**Exercise requirements:**
Starting at the first line and ending at the one with "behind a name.", give the lines of the listing again exactly, and nothing else; skip the pictures.

**Data segment:**
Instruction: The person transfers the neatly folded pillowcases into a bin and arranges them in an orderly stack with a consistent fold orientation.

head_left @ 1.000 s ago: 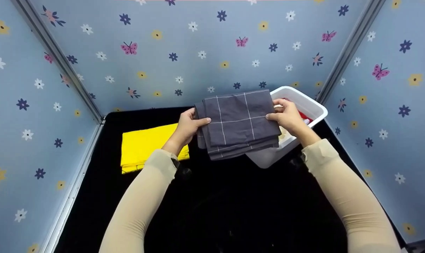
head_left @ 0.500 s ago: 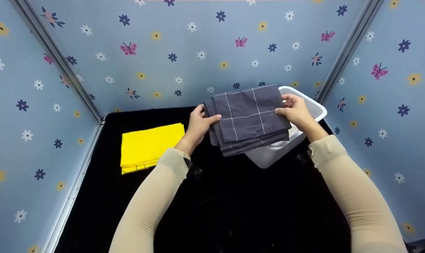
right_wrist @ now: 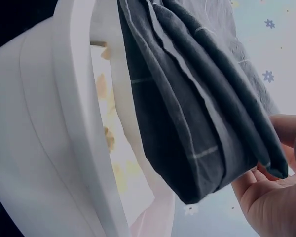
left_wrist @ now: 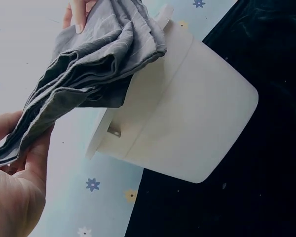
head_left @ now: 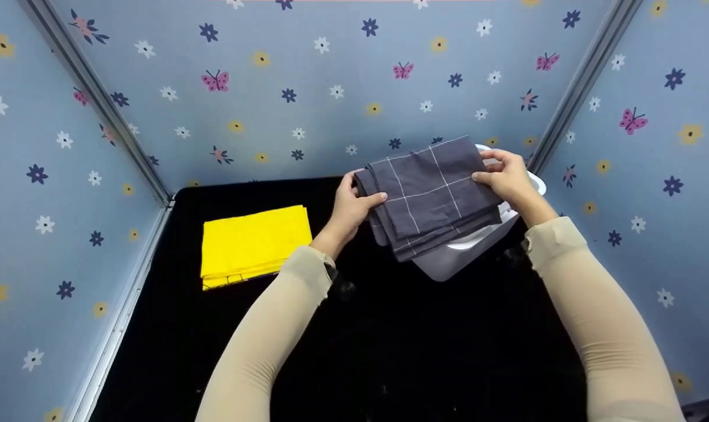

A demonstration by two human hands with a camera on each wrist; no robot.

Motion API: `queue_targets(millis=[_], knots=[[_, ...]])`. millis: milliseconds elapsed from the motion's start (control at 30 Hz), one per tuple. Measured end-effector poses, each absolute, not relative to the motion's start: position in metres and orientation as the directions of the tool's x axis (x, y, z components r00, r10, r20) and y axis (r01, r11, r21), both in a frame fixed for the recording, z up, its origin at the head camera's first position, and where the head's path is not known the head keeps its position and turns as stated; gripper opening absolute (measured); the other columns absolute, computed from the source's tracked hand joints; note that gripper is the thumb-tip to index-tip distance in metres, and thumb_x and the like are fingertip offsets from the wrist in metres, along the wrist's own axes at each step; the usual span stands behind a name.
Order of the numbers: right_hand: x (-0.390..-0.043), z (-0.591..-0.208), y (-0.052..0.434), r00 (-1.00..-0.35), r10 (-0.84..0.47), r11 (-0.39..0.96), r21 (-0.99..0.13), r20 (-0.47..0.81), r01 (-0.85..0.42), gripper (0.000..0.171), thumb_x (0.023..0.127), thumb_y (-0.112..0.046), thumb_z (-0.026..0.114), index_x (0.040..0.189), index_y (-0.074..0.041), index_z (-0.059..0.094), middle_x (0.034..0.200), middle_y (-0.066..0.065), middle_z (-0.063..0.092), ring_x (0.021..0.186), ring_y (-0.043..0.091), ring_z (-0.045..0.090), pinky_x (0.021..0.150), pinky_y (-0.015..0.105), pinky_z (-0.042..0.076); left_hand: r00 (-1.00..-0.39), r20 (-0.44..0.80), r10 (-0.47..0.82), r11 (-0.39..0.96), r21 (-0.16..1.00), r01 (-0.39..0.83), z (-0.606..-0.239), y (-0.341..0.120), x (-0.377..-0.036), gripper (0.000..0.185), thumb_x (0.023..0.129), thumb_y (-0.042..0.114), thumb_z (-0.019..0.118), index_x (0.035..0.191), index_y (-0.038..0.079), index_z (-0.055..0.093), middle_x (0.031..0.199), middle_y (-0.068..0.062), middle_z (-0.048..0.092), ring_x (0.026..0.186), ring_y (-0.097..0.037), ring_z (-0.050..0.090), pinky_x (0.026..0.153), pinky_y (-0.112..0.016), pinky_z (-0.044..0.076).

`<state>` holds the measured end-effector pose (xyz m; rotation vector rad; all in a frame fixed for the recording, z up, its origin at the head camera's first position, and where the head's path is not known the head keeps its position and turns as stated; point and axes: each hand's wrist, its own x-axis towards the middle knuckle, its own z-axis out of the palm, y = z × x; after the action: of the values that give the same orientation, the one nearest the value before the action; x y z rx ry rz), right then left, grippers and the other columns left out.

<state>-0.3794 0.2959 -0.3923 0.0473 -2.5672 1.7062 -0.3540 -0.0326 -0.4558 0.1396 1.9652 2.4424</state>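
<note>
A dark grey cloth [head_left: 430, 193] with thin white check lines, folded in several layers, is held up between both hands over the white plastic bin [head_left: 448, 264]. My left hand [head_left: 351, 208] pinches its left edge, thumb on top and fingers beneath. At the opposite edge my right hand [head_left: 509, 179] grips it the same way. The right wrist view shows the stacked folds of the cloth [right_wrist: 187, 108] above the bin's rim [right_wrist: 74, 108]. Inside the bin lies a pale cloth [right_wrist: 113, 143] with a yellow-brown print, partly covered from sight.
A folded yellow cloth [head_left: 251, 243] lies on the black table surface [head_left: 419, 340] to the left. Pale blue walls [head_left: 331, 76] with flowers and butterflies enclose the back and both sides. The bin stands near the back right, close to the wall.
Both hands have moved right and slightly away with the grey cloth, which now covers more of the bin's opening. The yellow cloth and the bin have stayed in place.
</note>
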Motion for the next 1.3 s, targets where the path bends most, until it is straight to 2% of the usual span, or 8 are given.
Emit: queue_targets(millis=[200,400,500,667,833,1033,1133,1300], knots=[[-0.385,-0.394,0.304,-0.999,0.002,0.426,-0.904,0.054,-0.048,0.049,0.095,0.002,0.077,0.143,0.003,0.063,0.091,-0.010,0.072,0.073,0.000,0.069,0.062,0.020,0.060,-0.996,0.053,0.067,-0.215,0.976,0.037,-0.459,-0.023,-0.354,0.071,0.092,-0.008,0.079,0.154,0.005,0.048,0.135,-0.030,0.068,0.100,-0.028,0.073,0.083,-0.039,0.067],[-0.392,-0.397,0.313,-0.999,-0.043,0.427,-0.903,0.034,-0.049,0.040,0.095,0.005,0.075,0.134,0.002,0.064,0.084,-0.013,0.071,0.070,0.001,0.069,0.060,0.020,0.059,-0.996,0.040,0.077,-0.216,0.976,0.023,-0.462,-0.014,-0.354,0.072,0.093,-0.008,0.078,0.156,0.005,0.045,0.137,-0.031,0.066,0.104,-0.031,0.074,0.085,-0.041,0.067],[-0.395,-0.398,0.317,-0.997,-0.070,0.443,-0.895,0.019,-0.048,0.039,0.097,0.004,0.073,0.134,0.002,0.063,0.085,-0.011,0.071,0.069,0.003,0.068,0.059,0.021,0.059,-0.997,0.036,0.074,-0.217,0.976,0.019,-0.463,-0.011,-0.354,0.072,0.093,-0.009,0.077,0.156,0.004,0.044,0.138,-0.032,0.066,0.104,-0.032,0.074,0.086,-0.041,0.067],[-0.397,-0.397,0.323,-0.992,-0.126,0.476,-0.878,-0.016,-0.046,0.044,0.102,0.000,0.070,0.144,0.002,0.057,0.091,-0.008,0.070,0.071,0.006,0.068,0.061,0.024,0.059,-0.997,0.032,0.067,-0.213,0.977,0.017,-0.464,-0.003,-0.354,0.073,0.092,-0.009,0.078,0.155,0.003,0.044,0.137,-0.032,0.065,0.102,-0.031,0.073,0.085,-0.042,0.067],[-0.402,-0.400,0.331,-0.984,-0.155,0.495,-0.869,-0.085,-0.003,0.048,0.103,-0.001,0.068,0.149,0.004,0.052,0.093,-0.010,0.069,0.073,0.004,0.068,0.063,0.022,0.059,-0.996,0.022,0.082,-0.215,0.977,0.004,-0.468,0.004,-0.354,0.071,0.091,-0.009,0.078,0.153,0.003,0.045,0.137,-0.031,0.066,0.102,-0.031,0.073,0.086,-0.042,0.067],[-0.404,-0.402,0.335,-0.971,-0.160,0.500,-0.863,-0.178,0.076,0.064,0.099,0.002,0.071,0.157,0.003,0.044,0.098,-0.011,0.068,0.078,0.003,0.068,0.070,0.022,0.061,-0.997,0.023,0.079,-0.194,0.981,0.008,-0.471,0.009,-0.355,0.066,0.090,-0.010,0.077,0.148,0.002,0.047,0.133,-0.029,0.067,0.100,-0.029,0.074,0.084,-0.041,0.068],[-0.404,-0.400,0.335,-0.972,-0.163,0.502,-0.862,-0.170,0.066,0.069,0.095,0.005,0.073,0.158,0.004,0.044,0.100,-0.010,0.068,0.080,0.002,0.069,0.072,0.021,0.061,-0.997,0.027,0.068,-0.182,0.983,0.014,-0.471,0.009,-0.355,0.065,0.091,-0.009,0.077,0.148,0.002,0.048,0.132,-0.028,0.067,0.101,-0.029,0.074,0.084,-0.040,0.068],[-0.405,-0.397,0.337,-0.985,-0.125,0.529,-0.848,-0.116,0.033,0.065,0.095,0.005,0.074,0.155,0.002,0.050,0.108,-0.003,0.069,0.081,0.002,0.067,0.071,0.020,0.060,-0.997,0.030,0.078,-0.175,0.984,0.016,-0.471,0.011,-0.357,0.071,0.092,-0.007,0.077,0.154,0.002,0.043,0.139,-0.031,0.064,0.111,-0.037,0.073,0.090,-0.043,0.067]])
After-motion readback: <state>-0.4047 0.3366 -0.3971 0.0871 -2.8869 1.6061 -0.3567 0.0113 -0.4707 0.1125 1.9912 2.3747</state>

**Response below:**
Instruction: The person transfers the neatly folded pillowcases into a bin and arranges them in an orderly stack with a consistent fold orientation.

head_left @ 1.000 s ago: 
head_left @ 0.500 s ago: 
right_wrist @ now: 
left_wrist @ now: 
head_left @ now: 

A demonstration by two human hands with a camera on each wrist; no robot.

Motion API: `queue_targets(millis=[_], knots=[[_, ...]])`. millis: milliseconds elapsed from the motion's start (control at 30 Hz), one per tuple. Measured end-effector poses, each absolute, not relative to the motion's start: position in metres and orientation as the directions of the tool's x axis (x, y, z components r00, r10, r20) and y axis (r01, r11, r21), both in a frame fixed for the recording, z up, its origin at the head camera's first position, and where the head's path is not known the head keeps its position and turns as stated; gripper opening absolute (measured); the other columns absolute, computed from the source's tracked hand joints; note that gripper is the thumb-tip to index-tip distance in metres, and thumb_x and the like are fingertip offsets from the wrist in metres, along the wrist's own axes at each step; the usual span stands behind a name.

There is no more to this answer.